Âne en Éthiopie

L′âne en Éthiopie apporte une contribution majeure à l'économie du pays, grâce à sa force de travail. Le plus souvent employé à porter de petites charges telles que du bois et de l'eau, il est aussi monté, permettant jusqu'au transport des personnes ayant besoin de soins dans les régions reculées. L'Éthiopie détient le troisième cheptel asinien le plus important au monde en 2011, et reste l'un des pays avec le plus haut nombre d'ânes par habitant.

Âne en Éthiopie

Dépôt d'ânes en Éthiopie

Espèce Âne commun
Statut autochtone
Nombre 8 millions (2011)
Objectifs d'élevage Transport essentiellement

Histoire

File d'ânes chargés de foin dans la vallée de la rivière Omo.
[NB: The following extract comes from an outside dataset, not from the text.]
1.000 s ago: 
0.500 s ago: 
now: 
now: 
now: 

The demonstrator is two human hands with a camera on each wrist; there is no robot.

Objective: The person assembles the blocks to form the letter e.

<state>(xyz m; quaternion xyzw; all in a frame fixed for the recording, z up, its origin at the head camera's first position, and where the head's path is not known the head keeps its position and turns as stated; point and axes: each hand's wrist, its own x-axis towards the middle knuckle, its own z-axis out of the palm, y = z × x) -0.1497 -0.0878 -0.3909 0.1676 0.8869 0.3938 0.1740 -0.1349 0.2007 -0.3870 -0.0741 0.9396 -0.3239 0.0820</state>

Les ânes domestiques d'Éthiopie proviennent directement des populations d'ânes sauvages présentes originellement dans ce pays ainsi qu'en Égypte, au Soudan et en Somalie[1].

L'âne fait donc partie du paysage éthiopien depuis longtemps, la rencontre fréquente avec de petits ânes à la queue leu leu, chargés de foin, étant à la fois typique et propre à ce pays d'Afrique[2]. En 1989, la FAO évalue le ratio d'ânes par habitants en Ethiopie à 27 pour 100, ce qui forme alors le plus haut ratio au monde[1].

Le coût d'achat d'un âne a augmenté entre 2007 et 2008, passant de 600 à 700 birrs durant l'été 2007, à 1 200 - 2 200 birrs (entre 84 et 154 euros) à l'été 2008, en raison de la hausse des coûts de l'alimentation animale[3].

Pratiques

Âne bâté d'une caravane de sel dans la région d'Afar.

La contribution économique des ânes en Éthiopie est extrêmement importante relativement à l'état économique de ce pays très pauvre, comme l'indique clairement le nombre élevé de ces animaux dans toutes les régions d'Éthiopie[4]. Il semble que l'âne soit plus intéressant à détenir que le bœuf en période d'insécurité alimentaire[4]. Les ânes sont employés en Éthiopie pour une très grande variété de tâches de travail, liées à la nécessité d'autosubsistance[5]. Leur valeur est immense pour les fermiers et les marchands, qui les emploient toute la journées pour des tâches inter-générationnelles[4].

Portage

Les tâches dévolues aux ânes consistent le plus souvent à porter de petites charges[3], en particulier du bois et de l'eau, dans 40 % des cas[5]. Le poids porté va de 60 à 100 kg, en moyenne sur une distance de 15 à 20 km, pour une durée de 4 à 5 heures[1]. L'utilisation de l'âne réduit alors la charge de travail des femmes, auxquelles ces tâches sont habituellement dévolues[5],[6].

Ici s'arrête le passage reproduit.